27 Eylül 2009 Pazar

Arı kuşu ve İgdaş

Kapı çalındığında şaşkınlıkla ya da gerginlikle (belki de her ikisi de, hatta ikisi de değil, bambaşka bir şey ile) yürüyüp kapıyı açtığımı fark ettim. Bir an da olsa, kaşlarımın çatılıp, eyvah\nereden çıktı şimdi bu\ne alaka gibi düşüncelerin kafamdan arı kuşunun kanat hızında geçiverdiğini hissettim.
Bunun toplumsal ve psikolojik nedenlerinden dem vurup, hepinizin (hepimizin) kafalarına, elleri bakım kürlerinden geçmiş orospu çocuğu norveçli balıkçıların o sevimli fokların kafalarına vurdukları sopalarla girişircesine, dem vura vura burada konuşasım, anlatasım, bunun böyle olmaması üzerine söyleyeceklerim var.

Kapılarının kilitlenmeyi bırak, dışarıdan açılabilmesi için ayrı bir mekanizması olan geniş avlulu, ortada kazanların kaynatıldığı, ağasının-işçisinin, müezzininin-papazının, ayyaşının-sofusunun hep beraber oturup yemek yiyip, muhabbetler ettiği gerçek memleketindeki evinden, o zamanlardan bahsediverdi annem daha iki gün önce.

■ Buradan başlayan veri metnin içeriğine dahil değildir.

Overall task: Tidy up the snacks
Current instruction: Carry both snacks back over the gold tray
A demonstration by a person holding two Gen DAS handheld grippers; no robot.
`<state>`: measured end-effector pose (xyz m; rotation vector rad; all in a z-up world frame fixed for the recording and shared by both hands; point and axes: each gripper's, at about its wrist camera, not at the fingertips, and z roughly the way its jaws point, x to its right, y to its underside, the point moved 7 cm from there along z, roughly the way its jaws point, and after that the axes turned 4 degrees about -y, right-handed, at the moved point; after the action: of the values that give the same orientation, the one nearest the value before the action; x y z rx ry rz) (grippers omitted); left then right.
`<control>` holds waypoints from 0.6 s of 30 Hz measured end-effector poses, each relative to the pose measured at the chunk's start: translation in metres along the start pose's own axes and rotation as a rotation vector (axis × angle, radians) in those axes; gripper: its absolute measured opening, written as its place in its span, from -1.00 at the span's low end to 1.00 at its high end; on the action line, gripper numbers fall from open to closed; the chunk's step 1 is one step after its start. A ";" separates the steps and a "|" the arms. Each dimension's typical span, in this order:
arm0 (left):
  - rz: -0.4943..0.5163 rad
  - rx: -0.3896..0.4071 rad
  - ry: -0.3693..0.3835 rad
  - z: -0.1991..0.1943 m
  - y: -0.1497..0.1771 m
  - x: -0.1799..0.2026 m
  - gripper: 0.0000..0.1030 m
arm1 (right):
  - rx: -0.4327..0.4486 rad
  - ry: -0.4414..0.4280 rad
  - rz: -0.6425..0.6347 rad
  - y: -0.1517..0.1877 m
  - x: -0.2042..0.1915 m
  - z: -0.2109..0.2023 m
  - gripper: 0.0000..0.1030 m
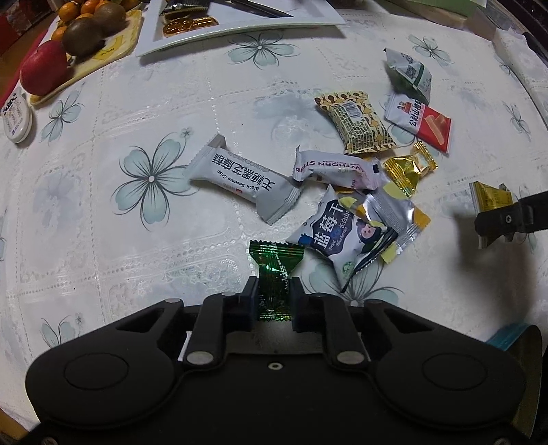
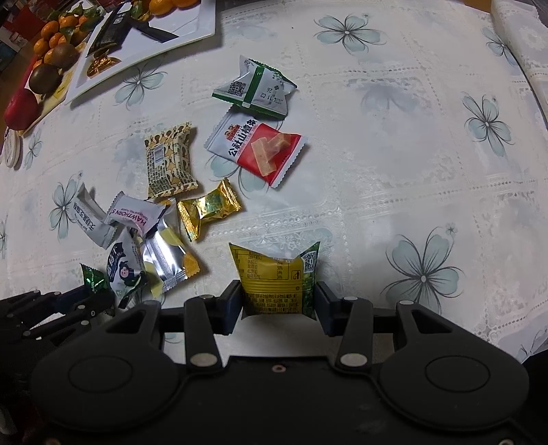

Şimdi elbette ki, "yaa, ne günler geçmiş" vb. formatıyla bu duruma yaklaşamayacağımı biliyorsunuz değil mi? (bilmiyorsunuz hatta, o daha da güzel-bırak öyle kalsın)
Ve şimdi ben, kapı çaldığında içimdeki bu sosyopat norveçli balıkçı ruhumla kapıya yöneliveriyorum. Çok ciddi sorunlarımız (sorunlarım? - yok, sende de var, biliyorum) var artık ve kitlesel olarak psikolojimiz değişmiş, evrilmiş, mutantlaşmış durumda sanki.
Evet, abartmayı seviyorum.

İgdaşçı adammış gelen, onu da big brother'ın bir elemanı olarak görüyorum aslında ama, o daha sonra irdelensin.

24 Eylül 2009 Perşembe

ampul, masa, kitaplar

Evde paldır küldür bir hareket, annemin İstanbul ziyaretlerinden birindeyiz yine a dostlar.
Evi temizlemeceler, kendi düzenini kurmacalar, bu çekmeceye bence sadece kırtasiye malzemelerini koy demecelerle başlayan ve süregelen (an itibariyle halen süregelen) zaman zaman kanlı bir süreç.

Gecenin bir vakti "çat!" şeklinde odamdaki tek ışık kaynağım beni terk eyledi. Benim kişisel olarak bununla derdim olmadı ama daha az kontrol mekanizmasına sebebiyet veren bu karanlıktan annem hiç hoşlanmadı ve de gidip yatmasına rağmen inanılmaz huzursuz uyudu.

Aylardır sarılı bir şekilde duran çalışma masam kuruldu; kocaman, rahat, daha göze hitap eden gibi uluslararası anlamda en azından bir masa için pozitif olarak addedilebilecek sıfatlarla hayatıma girdi.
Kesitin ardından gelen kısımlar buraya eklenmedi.